He found a disk-sized slot in the glass door. He used it. The door opened. He entered, and pulled the disk out of the other side. The door closed.
"Here I am," he said into the helmet.
"Where?"
"In one of the subway cars. I don't know what to do next. Wait, I guess."
"You aren't going to use the instant-transportation booths?"
"No, I think that was a dead end. Maybe they were toys for the rich, too expensive to be practical, or too short-range. Why else would there be streets with cars on them? The streets were too good and there were too many cars."
"I wondered," Peerssa said. "Four digits in base eight gives only four thousand and ninety-six possible booth numbers. Too few."
"Yeah." There was room for about eight people, he decided, on benches of cloud-rug tinted at intervals in contrasting pastels to mark off the seats. He found another food dispenser, which spoke to him regretfully when he tried it. Behind a half-door that would barely hide one's torso, he found a toilet, again equipped with one of the glitteringly clean metal sponges. He tried that too.
His best guess was that the sponge had an instant-elsewhere unit in it. It cleaned itself miraculously.
There were arms for the benches. They had to be pulled out of a slot along the back and locked.
"There is increased power usage from your locus," said Peerssa. "Then something's happening." Corbell stretched out on the cloudrug bench to wait. No telling about departure time. He would wait twenty-four hours before he gave up. His stomach growled.
Chapter FOUR: THE NORN
I
Somebody spoke to him. Corbell jerked violently and woke with a scream on his lips. Who but Peerssa could speak to him here?
But he was not aboard Don Juan.
The voice had stopped.
Peerssa spoke from his helmet, "I do not recognize the language."
"Did you expect to? Play it again for me." He listened to Peerssa's recording of a boyish voice speaking in reassuring liquid tones. Afterward he sighed. "If that guy was waiting to meet me himself, what could I tell him? What could he tell me? I'll probably be dead before I could learn his language."

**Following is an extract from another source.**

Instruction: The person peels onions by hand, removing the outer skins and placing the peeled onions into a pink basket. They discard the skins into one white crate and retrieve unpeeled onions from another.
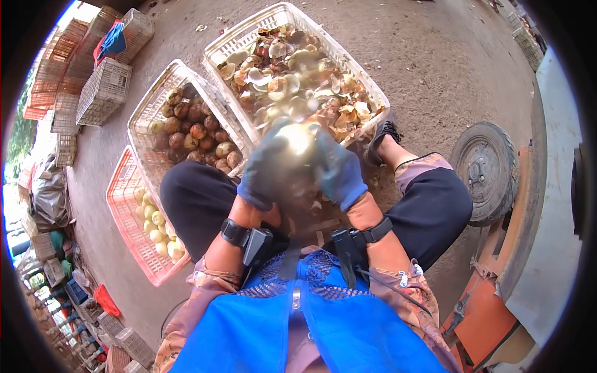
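Note:
My left hand (264,168), in a dark glove with a blue cuff, has its fingers wrapped round one side of a pale round fruit (297,139). On the other side of the fruit is my right hand (339,166), gloved alike; glare and blur hide its fingertips and anything in them. Just beyond both hands lies a white crate (379,93) full of peelings (286,68). Brown unpeeled round fruits (198,131) fill part of a second white crate (140,124) to the left. Pale peeled ones (157,219) lie in a pink crate (132,239).
A wheel (482,171) stands right of my right knee, beside an orange metal frame (488,317) and a grey panel (556,155). Stacked crates (102,90) and a grey bag (48,193) are at the left. A shoe (382,140) is beside the peelings crate.

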Demonstrator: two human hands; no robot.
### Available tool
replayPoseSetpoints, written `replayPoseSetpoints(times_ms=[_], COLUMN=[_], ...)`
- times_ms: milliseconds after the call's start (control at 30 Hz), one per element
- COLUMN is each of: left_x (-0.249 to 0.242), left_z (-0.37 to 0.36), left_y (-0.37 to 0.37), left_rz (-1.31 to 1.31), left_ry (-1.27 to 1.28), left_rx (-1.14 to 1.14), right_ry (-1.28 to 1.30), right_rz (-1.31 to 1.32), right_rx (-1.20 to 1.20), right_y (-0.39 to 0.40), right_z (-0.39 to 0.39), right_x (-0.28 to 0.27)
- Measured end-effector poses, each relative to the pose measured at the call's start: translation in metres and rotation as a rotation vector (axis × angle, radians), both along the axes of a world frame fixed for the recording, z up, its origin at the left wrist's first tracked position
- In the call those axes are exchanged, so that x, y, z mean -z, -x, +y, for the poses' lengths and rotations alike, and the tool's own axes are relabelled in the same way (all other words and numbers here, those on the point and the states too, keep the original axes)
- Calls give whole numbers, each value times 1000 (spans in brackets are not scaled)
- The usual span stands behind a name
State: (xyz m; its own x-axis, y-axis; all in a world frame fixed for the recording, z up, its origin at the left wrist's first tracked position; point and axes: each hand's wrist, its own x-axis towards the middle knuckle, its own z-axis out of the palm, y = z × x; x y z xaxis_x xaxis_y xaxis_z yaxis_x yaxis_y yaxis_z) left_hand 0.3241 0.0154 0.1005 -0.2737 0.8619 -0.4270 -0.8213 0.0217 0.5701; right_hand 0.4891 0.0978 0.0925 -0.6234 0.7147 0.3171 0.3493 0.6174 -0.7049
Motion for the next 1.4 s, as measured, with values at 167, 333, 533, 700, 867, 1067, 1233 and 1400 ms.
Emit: replayPoseSetpoints(times_ms=[167, 333, 533, 700, 867, 1067, 1233, 1400], left_x=[33, 43, -6, -27, -36, -36, -6, 2], left_z=[-15, -24, -1, 8, 14, 13, 7, 3], left_y=[8, 9, -1, -7, -16, -17, -8, -4], left_rz=[11, 276, -84, 786, 704, 745, 1159, -64], left_ry=[81, -31, -87, -31, -10, -82, -187, -169], left_rx=[50, 24, 157, 363, 286, 313, 250, 107], right_ry=[-61, -167, 576, 499, 616, 348, 459, 377], right_rz=[-179, -356, 129, 476, 441, 174, 214, 199], right_rx=[-54, -29, -35, -108, -116, 169, 206, 15], right_y=[-4, -2, -14, -3, -5, -10, -17, 1], right_z=[4, 14, 32, 15, 21, 47, 34, 1], right_x=[-5, 6, 46, -8, 33, 28, 33, 19])
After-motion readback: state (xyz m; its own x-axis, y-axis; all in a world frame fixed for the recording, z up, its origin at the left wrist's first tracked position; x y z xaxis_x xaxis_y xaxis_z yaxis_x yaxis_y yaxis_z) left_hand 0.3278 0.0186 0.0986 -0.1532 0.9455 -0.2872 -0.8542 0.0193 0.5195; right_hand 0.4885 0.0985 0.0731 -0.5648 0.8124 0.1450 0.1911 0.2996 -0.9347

"Your story has wrung my heart. Most of your contemporaries only had one life to live."
"Yeah."
"Your self-centered viewpoint has always bothered me. If you could see yourself as-"
"No, wait a minute. You're right. You're dead right. I've had more than most men are given. More than most men can steal, for that matter. I'm going to stop bitching."
"You amaze me. Will you now dedicate your services to the State?"
"What State? The State's dead. My self-centeredness is as human as your fanaticism."
The stranger's voice spoke again, in beautiful incomprehensible words-and Corbell saw him. His face was beyond the car's forward wall, beyond the metal, as if the metal were transparent. A hologram? Corbell leaned forward.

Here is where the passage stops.